- [Directions]
Going through the data below, copy out each line where the word "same" shows up.

Information shown Block Start

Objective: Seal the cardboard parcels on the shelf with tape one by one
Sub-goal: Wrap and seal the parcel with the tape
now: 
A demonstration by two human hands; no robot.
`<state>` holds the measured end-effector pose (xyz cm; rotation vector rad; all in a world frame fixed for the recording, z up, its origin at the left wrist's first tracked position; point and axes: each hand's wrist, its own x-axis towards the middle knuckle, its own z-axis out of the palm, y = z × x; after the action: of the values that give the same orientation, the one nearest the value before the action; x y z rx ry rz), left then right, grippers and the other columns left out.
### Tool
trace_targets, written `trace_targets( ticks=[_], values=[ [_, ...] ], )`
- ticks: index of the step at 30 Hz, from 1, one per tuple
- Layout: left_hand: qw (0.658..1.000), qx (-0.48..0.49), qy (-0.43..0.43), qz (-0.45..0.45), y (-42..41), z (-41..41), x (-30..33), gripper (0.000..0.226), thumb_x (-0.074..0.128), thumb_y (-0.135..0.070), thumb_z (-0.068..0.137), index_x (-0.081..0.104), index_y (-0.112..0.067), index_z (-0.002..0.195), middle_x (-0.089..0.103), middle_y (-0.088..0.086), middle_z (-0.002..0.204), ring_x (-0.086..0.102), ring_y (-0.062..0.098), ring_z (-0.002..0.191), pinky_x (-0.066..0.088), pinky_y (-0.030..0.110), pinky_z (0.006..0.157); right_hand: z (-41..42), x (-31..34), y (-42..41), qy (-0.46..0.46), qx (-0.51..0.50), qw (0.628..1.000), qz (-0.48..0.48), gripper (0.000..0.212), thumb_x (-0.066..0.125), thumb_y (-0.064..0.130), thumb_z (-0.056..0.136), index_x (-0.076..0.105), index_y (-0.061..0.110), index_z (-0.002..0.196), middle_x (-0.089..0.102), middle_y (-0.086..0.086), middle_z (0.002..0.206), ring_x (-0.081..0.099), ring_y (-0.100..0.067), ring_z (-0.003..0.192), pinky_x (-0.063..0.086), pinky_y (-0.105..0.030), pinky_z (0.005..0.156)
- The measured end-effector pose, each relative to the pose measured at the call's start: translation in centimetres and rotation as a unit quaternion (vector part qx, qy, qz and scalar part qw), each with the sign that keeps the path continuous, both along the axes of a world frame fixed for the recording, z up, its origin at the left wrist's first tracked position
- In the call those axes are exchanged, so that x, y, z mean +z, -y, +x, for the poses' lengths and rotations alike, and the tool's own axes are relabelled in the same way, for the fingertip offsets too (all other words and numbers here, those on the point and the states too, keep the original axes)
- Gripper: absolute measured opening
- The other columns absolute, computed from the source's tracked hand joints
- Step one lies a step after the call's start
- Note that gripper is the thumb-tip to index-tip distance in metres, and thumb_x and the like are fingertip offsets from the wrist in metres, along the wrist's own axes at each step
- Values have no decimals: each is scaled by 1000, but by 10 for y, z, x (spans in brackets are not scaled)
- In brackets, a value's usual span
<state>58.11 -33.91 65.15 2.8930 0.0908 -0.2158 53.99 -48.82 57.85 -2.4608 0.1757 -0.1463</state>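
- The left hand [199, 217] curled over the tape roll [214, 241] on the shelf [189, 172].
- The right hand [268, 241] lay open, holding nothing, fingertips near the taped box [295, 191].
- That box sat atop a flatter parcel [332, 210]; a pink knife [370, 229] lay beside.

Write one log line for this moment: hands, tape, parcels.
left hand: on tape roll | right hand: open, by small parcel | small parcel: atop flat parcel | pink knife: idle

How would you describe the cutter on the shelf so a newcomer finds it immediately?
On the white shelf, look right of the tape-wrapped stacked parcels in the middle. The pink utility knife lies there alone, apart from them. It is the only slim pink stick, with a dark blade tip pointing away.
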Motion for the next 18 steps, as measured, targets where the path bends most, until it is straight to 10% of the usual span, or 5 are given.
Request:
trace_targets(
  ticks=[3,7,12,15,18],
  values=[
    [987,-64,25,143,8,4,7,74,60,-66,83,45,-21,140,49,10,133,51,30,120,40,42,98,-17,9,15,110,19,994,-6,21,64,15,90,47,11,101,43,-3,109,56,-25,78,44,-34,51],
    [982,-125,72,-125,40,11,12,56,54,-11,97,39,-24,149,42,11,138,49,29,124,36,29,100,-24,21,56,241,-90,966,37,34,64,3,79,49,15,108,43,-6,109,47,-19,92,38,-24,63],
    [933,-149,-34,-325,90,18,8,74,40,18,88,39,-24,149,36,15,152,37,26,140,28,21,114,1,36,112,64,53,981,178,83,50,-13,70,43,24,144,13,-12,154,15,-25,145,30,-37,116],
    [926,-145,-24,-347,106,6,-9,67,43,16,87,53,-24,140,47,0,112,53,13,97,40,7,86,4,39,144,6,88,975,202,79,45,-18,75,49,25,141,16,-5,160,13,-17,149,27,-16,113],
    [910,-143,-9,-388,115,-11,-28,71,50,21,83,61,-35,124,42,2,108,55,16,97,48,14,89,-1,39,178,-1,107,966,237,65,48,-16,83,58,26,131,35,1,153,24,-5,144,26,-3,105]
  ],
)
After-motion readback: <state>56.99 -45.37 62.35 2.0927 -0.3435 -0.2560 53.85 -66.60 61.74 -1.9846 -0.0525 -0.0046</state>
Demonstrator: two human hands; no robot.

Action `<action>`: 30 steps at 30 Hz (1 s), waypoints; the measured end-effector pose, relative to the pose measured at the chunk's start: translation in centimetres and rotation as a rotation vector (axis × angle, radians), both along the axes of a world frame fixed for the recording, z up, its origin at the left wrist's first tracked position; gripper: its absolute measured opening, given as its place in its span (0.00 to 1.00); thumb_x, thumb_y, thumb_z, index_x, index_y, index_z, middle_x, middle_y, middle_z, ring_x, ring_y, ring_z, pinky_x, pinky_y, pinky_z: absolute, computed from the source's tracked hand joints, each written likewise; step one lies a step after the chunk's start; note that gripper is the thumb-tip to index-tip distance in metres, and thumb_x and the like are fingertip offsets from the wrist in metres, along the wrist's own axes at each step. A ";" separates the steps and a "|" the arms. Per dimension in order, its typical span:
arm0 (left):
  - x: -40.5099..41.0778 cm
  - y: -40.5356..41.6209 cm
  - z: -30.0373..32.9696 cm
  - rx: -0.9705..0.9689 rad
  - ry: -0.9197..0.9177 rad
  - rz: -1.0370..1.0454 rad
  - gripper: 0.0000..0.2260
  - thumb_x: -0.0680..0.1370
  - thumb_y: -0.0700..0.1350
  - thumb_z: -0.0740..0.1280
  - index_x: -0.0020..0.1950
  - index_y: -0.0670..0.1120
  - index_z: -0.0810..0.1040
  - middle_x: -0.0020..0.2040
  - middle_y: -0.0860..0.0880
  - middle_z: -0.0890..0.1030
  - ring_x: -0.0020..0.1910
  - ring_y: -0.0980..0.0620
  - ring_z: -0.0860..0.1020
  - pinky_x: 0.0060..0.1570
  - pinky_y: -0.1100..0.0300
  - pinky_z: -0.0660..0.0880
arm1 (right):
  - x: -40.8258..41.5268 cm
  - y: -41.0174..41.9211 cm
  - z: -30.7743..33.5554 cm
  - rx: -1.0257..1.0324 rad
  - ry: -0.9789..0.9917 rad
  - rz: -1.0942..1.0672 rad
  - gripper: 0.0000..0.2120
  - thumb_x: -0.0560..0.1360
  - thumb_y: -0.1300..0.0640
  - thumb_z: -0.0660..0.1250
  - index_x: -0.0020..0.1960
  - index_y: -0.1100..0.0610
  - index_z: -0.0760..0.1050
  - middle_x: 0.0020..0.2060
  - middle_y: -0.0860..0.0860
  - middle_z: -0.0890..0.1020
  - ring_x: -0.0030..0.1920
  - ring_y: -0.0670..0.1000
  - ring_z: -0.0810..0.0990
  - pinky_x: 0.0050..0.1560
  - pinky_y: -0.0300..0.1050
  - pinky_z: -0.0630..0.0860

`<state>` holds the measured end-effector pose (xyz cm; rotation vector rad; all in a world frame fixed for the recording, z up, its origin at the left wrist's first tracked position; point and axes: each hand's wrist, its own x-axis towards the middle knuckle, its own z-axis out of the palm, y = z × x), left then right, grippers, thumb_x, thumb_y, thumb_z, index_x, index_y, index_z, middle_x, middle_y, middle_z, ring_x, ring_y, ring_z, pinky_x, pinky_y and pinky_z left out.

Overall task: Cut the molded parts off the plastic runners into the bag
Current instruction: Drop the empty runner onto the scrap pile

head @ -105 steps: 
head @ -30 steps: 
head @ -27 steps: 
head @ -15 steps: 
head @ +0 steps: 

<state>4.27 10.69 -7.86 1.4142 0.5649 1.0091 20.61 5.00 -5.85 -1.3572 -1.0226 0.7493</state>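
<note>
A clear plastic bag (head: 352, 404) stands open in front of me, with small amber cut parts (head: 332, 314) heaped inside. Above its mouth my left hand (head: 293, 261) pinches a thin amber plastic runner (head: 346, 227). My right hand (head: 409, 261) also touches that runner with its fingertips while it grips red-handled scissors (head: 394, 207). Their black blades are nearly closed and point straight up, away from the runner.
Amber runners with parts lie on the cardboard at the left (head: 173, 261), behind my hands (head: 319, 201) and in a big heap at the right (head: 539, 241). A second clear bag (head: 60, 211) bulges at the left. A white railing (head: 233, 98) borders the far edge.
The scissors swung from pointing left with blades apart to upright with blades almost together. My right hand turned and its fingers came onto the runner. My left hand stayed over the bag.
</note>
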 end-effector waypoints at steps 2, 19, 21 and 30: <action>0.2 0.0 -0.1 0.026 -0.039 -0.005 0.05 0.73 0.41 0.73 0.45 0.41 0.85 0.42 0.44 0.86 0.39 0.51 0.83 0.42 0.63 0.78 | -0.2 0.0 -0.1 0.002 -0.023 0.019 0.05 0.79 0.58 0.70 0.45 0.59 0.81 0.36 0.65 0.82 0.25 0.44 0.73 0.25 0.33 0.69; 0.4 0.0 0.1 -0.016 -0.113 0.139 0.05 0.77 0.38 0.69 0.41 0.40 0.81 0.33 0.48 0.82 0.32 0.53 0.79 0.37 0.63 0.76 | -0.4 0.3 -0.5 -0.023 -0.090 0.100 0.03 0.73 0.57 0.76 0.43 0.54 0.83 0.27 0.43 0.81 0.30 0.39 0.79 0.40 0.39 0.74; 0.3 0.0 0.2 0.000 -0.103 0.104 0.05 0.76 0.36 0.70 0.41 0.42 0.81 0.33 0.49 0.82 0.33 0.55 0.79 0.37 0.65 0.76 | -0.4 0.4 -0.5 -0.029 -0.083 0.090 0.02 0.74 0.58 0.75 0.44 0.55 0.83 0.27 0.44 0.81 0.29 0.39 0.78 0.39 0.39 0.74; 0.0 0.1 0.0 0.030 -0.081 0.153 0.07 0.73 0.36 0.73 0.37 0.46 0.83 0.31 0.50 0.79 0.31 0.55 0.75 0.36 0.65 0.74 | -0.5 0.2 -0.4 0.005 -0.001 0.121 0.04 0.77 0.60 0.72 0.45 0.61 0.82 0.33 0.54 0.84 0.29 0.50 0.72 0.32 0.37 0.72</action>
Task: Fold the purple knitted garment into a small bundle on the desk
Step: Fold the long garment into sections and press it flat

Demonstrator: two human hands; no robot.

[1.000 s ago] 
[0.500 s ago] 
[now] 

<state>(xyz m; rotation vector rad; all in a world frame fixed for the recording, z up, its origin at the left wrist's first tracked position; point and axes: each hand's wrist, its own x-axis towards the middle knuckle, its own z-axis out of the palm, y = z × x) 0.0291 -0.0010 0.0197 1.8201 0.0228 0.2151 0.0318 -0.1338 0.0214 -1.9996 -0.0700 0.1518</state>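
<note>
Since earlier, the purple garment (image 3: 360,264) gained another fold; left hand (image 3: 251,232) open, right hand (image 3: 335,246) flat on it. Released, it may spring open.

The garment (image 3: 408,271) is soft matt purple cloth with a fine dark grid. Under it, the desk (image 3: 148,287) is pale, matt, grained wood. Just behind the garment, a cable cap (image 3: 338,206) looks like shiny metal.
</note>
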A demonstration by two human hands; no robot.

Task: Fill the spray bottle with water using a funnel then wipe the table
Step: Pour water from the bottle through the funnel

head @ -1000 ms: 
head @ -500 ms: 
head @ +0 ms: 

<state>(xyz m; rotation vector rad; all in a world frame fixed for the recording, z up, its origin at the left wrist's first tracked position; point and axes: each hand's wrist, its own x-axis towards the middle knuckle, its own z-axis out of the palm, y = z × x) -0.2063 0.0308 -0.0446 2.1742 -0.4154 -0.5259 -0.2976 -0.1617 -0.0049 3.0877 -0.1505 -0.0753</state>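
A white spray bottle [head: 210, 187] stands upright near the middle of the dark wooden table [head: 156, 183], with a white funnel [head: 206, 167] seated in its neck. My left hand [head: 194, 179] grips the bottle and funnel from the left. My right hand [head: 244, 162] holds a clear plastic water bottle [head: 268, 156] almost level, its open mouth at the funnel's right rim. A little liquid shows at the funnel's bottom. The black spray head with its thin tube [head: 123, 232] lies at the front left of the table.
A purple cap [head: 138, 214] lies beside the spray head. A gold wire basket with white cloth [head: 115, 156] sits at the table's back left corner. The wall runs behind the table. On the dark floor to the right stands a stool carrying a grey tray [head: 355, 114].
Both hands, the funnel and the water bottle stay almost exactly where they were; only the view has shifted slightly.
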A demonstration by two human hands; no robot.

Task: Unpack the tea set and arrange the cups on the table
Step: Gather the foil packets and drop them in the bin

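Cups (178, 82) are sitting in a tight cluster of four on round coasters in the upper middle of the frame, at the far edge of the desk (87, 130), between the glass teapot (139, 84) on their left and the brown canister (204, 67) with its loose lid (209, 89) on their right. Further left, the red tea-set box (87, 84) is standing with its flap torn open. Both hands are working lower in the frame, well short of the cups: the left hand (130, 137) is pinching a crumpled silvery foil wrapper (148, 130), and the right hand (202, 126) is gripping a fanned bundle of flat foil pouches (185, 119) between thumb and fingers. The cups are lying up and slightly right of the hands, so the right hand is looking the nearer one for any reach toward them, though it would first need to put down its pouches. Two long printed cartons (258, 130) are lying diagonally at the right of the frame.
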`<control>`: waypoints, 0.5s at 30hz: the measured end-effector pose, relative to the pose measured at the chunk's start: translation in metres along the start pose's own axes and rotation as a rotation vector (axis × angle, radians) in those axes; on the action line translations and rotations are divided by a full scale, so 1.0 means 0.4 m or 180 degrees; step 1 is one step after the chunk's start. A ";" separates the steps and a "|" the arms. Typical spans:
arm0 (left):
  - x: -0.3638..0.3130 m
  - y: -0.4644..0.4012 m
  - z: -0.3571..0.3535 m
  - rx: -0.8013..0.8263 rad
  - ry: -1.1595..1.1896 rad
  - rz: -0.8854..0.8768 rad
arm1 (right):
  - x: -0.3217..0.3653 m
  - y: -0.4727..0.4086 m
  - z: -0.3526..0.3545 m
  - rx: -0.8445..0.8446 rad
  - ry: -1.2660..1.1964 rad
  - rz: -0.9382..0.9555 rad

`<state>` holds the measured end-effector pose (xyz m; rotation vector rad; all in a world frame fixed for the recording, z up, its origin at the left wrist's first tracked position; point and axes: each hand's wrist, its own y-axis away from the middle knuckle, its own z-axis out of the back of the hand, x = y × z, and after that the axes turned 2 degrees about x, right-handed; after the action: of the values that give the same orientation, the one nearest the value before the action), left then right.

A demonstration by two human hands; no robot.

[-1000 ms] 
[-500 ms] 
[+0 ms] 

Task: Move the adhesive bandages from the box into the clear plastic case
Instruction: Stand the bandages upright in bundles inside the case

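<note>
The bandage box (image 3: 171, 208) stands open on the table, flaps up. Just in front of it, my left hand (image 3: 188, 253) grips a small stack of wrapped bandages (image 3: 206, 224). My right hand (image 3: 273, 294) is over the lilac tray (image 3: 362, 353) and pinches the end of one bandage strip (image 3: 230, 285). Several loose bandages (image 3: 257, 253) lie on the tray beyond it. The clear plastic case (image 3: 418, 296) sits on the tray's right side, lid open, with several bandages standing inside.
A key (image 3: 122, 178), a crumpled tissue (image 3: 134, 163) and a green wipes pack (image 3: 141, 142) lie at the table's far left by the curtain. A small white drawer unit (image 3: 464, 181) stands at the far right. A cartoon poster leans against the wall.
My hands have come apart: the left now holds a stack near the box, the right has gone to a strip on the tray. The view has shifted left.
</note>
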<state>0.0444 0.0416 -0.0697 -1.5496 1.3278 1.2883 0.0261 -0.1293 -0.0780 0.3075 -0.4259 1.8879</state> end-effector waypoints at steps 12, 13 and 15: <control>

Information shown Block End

- [Response below]
`<state>` holds the measured end-effector pose (xyz cm; rotation vector rad; all in a world frame fixed for the recording, z up, its origin at the left wrist's first tracked position; point and axes: each hand's wrist, its own x-axis towards the middle knuckle, its own z-axis out of the palm, y = z × x; after the action: of the values that give the same orientation, the one nearest the value before the action; x y z rx ry rz), left then right, grippers and the other columns left out.
- In the call those axes are exchanged, so that x, y, z mean +z, -y, +x, for the poses' lengths and rotations alike, and the tool's own axes are relabelled in the same way, for the fingertip offsets too (all other words and numbers here, those on the point and the states too, keep the original axes)
`<state>` holds the measured end-effector pose (xyz m; rotation vector rad; all in a world frame fixed for the recording, z up, its origin at the left wrist's first tracked position; point and axes: each hand's wrist, its own y-axis away from the middle knuckle, its own z-axis out of the back of the hand, x = y × z, and after that the axes turned 2 degrees about x, right-handed; after the action: of the values that give the same orientation, the one nearest the value before the action), left then right.

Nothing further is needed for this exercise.